YOGYAKARTA. KENDALMU.OR.ID. Dalam pusaran kehidupan modern yang penuh kepentingan dan hiruk-pikuk informasi, Al-Qur’an kembali menyuguhkan nasihat abadi yang menembus zaman.
Dilansir dari laman muhammadiyah.or.id, dalam Pengajian Malam Selasa yang rutin digelar di Madrasah Muallimin Yogyakarta, Senin (20/07), Ustaz Aly Aulia, anggota Majelis Tarjih dan Tajdid PP Muhammadiyah, mengajak jemaah untuk merenungi dua karakter kontras yang diabadikan dalam QS. Al-Baqarah ayat 204–207: sifat munafik dan mukhlis.
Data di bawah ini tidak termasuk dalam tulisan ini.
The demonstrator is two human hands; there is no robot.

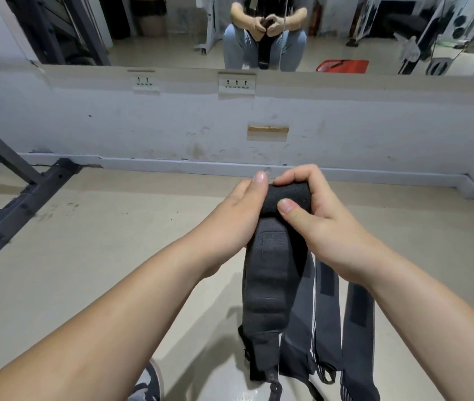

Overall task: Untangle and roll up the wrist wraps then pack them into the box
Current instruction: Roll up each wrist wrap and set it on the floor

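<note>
Gym, weights room by the look: wide wall mirror (172, 33), dark steel rack foot (21, 206) on bare floor (99, 241), weight plates (459, 23) and machine frames (210, 27) reflected in the glass.

Single head-worn view; looks forward and down along both forearms; left hand (240, 206) and right hand (321, 215) close, centre frame; floor (85, 256) beneath the hands; wall (360, 125) and mirror (172, 50) beyond them.
</note>
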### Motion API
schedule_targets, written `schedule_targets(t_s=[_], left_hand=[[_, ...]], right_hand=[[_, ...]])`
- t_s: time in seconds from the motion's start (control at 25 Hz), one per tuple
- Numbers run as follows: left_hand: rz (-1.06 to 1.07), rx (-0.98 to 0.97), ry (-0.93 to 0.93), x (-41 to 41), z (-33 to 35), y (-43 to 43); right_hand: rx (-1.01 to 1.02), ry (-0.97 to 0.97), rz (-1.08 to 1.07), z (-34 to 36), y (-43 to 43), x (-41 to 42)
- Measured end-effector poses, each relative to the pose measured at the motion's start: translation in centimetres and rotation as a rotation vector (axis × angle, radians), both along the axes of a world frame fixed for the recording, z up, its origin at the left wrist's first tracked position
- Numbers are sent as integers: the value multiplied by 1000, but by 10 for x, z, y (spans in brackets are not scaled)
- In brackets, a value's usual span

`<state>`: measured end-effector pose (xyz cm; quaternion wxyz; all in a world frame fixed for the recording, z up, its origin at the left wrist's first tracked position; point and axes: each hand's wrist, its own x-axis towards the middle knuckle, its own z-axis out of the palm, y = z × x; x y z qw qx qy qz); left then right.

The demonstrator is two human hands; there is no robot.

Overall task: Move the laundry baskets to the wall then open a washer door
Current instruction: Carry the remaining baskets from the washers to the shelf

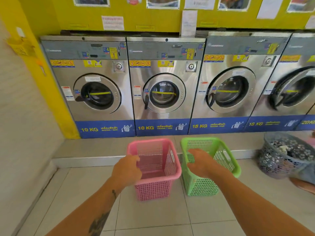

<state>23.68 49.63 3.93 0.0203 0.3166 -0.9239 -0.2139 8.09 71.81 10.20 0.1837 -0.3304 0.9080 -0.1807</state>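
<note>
The 2 task baskets stand side by side on the pale tiled floor [153,217], just near of the raised step that runs in front of a row of steel front-loading washers: a pink perforated plastic laundry basket [154,169] on the left and a green perforated plastic laundry basket [208,167] on the right, both upright and both apparently empty. Being thin moulded plastic with mesh walls and nothing inside, each should be light and fairly stiff, though the walls would likely flex if squeezed; the thick rolled rim or the oval handle slot in a side wall looks like the firmest place to take hold. The left hand [127,169] is at the left near rim of the pink basket, fingers curled over or against that edge, though I cannot tell whether it truly grips it. The right hand [199,163] hangs over the left near part of the green basket's mouth, fingers bent and spread, seemingly not yet closed on the rim. The white tiled wall [22,116] lies well to the left. The nearest washer door [97,93], marked 10 KG below, is far and left of the pink basket, shut. A grey round mesh basket full of clothes [283,155] sits to the right.
</note>
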Motion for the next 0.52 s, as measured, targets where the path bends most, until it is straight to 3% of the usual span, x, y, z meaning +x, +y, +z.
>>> schedule_targets(t_s=[0.28, 0.52], left_hand=[[147, 39, -15, -94, -61, -61], [198, 68, 81, -162, -181, -144]], right_hand=[[63, -45, 94, -64, -90, -136], [146, -28, 62, -190, -172, -218]])
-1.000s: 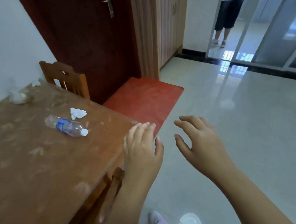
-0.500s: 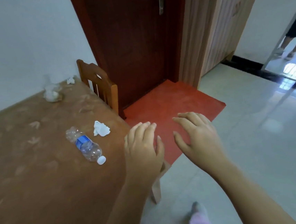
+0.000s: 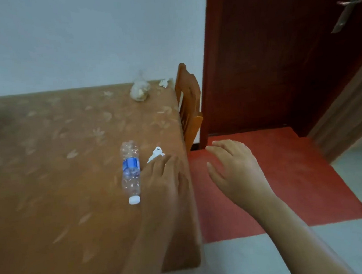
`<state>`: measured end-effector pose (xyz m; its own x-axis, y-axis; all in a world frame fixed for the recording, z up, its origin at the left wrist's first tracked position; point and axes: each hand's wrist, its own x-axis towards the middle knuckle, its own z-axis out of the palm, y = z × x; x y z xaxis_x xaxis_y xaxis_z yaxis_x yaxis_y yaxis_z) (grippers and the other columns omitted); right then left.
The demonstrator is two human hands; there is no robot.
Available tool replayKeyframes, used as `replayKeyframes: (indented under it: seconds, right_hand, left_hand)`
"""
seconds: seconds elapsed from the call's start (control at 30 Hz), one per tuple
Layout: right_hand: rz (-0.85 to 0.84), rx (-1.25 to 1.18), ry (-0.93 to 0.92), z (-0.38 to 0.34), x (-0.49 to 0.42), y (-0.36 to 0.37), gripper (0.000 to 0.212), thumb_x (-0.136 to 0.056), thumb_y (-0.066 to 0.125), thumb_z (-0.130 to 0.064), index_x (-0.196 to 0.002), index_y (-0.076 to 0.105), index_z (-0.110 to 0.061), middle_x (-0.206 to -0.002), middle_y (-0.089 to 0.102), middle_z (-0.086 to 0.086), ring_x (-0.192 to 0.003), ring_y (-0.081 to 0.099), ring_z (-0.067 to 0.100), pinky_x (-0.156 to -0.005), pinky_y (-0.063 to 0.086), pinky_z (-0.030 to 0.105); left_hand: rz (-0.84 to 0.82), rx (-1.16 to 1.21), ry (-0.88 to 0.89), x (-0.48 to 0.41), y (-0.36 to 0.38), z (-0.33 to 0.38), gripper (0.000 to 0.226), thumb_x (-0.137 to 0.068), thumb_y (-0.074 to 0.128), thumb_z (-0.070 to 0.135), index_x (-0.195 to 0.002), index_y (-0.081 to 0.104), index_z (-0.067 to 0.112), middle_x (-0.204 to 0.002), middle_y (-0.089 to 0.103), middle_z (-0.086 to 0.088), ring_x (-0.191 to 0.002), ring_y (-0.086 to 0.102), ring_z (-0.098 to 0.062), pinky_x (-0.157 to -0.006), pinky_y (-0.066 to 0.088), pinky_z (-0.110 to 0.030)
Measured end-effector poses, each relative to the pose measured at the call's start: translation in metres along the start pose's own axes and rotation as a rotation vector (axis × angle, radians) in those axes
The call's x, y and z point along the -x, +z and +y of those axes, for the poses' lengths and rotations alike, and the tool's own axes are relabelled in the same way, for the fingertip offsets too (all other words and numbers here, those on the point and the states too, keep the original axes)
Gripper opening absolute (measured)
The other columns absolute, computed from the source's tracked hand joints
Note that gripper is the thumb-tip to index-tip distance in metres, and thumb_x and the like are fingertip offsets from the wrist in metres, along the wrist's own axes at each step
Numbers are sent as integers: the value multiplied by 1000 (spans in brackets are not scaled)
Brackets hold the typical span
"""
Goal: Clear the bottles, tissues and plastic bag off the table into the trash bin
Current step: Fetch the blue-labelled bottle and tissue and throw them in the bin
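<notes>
Your left hand (image 3: 165,178) has advanced over the worktop (image 3: 47,182), beside the bottle (image 3: 131,170), up to the tissue (image 3: 156,154). It and your right hand (image 3: 234,169) are spread, holding nothing.

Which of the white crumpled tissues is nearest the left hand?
The white crumpled tissue right of the clear blue-labelled plastic bottle, by the fingertips of the left hand. The other tissue lies at the far corner of the brown table.

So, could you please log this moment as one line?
left hand open, by tissue | right hand open, over mat | bottle lying on table
</notes>
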<state>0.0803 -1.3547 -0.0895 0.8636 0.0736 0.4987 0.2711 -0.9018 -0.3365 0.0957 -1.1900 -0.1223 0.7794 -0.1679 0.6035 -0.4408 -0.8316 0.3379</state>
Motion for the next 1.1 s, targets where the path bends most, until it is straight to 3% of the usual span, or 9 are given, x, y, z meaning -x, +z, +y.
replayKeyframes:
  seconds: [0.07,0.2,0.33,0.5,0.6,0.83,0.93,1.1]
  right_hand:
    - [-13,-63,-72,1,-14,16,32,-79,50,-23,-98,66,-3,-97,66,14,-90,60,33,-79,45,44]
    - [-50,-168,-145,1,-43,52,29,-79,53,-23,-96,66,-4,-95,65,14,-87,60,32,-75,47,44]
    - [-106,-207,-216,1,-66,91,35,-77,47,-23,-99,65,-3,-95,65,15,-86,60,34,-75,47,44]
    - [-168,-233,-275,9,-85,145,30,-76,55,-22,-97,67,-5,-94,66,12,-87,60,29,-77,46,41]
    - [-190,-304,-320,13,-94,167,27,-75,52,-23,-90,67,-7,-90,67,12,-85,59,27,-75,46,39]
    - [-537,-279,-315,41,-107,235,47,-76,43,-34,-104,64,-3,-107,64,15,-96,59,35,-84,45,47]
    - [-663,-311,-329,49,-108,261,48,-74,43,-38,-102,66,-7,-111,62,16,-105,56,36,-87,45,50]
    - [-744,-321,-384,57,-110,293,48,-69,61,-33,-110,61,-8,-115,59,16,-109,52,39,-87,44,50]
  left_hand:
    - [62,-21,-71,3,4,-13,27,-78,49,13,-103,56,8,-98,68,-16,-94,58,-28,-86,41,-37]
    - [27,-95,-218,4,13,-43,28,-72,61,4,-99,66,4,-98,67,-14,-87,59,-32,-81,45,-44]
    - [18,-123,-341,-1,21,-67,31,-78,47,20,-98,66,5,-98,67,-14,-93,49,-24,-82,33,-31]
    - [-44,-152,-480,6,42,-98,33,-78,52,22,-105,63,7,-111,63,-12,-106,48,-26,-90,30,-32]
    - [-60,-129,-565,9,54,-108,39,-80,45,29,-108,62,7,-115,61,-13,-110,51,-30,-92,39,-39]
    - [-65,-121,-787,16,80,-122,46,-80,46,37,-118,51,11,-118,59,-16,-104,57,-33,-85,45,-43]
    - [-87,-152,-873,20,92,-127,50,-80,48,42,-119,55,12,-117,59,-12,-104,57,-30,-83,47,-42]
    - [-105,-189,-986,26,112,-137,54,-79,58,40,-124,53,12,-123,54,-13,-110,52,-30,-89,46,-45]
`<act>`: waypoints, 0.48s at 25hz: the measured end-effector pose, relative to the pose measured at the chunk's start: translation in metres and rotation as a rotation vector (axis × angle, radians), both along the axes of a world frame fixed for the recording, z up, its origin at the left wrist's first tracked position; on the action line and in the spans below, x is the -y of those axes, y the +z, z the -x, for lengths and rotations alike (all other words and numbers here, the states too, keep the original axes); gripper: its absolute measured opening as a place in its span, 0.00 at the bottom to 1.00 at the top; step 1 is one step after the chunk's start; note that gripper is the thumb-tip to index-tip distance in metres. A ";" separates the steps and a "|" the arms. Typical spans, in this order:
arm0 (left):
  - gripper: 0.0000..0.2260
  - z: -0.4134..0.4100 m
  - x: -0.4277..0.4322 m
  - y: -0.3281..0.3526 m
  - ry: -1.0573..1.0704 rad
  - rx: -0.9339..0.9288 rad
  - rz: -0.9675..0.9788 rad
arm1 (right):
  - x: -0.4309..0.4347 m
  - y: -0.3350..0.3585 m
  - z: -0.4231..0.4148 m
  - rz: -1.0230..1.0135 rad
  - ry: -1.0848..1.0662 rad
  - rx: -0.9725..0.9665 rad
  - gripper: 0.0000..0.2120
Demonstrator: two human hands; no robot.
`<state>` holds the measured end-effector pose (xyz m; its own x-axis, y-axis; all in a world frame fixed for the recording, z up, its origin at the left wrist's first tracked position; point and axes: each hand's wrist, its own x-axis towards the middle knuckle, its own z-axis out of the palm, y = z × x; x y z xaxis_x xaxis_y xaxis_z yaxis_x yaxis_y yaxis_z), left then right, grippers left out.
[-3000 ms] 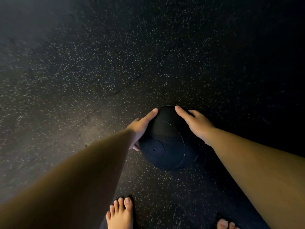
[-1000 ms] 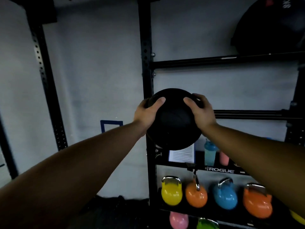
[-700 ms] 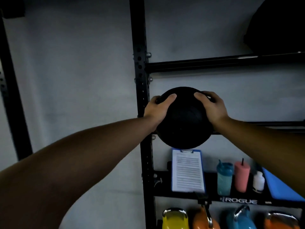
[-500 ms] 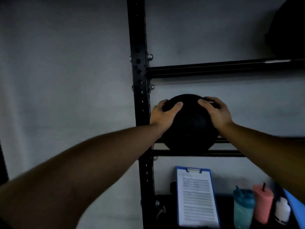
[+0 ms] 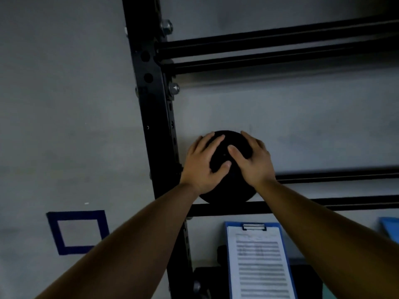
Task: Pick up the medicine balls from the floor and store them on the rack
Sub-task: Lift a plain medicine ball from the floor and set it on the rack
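Note:
A black medicine ball (image 5: 224,190) sits on the two horizontal rails (image 5: 336,205) of the black rack, right beside its upright post (image 5: 154,117). My left hand (image 5: 203,167) lies on the ball's left and front face. My right hand (image 5: 251,162) covers its right and top. Both hands press on the ball with fingers spread. The ball's underside is hidden behind the front rail.
A higher pair of rails (image 5: 280,50) runs across the rack above. Below the ball, a blue clipboard (image 5: 261,262) with a printed sheet leans on a lower shelf. A blue tape square (image 5: 77,231) marks the grey wall at the left.
The ball came off the floor, rose to the rack and now rests on the middle rails. My hands have shifted from its sides onto its front and top.

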<state>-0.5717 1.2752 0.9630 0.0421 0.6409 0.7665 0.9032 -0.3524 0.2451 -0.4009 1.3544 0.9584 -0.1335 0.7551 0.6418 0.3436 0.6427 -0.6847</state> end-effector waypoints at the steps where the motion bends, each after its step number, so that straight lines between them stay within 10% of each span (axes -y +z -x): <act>1: 0.34 -0.001 0.004 0.001 0.005 0.008 0.021 | 0.003 0.002 -0.001 0.024 0.015 0.027 0.42; 12: 0.11 -0.059 0.157 -0.013 0.086 0.377 0.356 | 0.110 -0.014 -0.103 0.172 0.107 0.193 0.29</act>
Dua karakter itu, menurut Ustaz Aly, bukan sekadar label yang melekat pada orang-orang tertentu di masa Nabi, tetapi juga potret hidup yang terus relevan di tengah umat Islam hari ini. “Ini bukan hanya soal siapa, tetapi bagaimana kita bercermin,” tegasnya.
Kajian yang merujuk pada Tafsir At-Tanwir jilid kedua, bab ketiga, ini membedah secara mendalam bagaimana kemunafikan dapat merusak peradaban, sementara keikhlasan menjadi pondasi yang membangun.
Mengawali kajian, Ustaz Aly membacakan ayat 204 yang menggambarkan sosok munafik: pandai berkata-kata manis, lihai bersumpah demi meyakinkan, namun sebenarnya menyembunyikan niat merusak.
“Sosok ini tak hanya bicara soal masa lalu. Lihatlah sekitar kita, berapa banyak orang yang tampak saleh, tapi diam-diam mencabik kepercayaan umat?” katanya.

Ayat 205–206 mempertegas bahwa orang semacam ini tak segan merusak tatanan sosial dan alam, serta menolak nasihat dengan kesombongan. Sebuah contoh konkret disebut dalam asbāb an-nuzūl: Akhnas bin Syuraiq, tokoh munafik yang santun di hadapan Nabi, namun kejam terhadap sahabat di belakang layar.
“Munafik bukan sekadar dosa personal. Ia racun sosial yang menyusup lewat topeng kebaikan,” ujar Ustaz Aly.
Sebagai lawan dari sifat munafik, ayat 207 menampilkan pribadi mukhlis—mereka yang rela mengorbankan diri demi mencari rida Allah. Istilah yasyrī nafsahū menjadi simbol pengabdian total, yang menurut Ustaz Aly, tidak hanya ditemukan dalam ibadah ritual, tetapi juga dalam pilihan hidup yang adil dan penuh risiko.
Dalam konteks sejarah, ayat ini merujuk pada Shuhaib bin Sinan ar-Rumi, sahabat Nabi yang rela meninggalkan seluruh hartanya demi berhijrah. Keikhlasannya menjadi bukti bahwa tauhid sejati tidak selalu bersuara lantang, tetapi menyala diam-diam dalam pengorbanan yang tak dikenal banyak orang.
“Orang mukhlis adalah penjaga peradaban. Ia tidak sibuk mencari pujian, tapi konsisten dalam kejujuran dan tanggung jawab sosial,” jelasnya.
Dalam sesi refleksi, Ustaz Aly mengajak jemaah untuk melakukan muhasabah diri. Pertanyaan-pertanyaan sederhana tapi mendalam seperti, “Apakah kita pernah menolak kebenaran yang jelas?” atau “Apakah kita nyaman dengan kebohongan kecil?” menjadi bahan evaluasi keikhlasan pribadi.
Ia juga menegaskan bahwa jalan menuju keikhlasan bukanlah jalur instan. “Ia menuntut latihan batin, memperbanyak zikir, menyelami makna Al-Qur’an, dan menjauh dari syubhat dalam kehidupan sosial dan organisasi,” ujarnya.
Menutup kajian, Ustaz Aly mengingatkan bahwa tauhid bukan sekadar konsep teologis, tetapi poros kehidupan. Keikhlasan adalah bentuk nyata dari tauhid, dan kemunafikan adalah bentuk pengkhianatan terhadapnya.
“Ketika dunia menawarkan segala hal yang memesona, hanya hati yang jujur dan ikhlas yang bisa jadi kompas,” katanya. Ia mengajak seluruh hadirin untuk menjadikan Al-Baqarah 204–207 bukan hanya sebagai hafalan, tetapi sebagai panduan hidup dalam mengarungi zaman yang penuh tipu daya.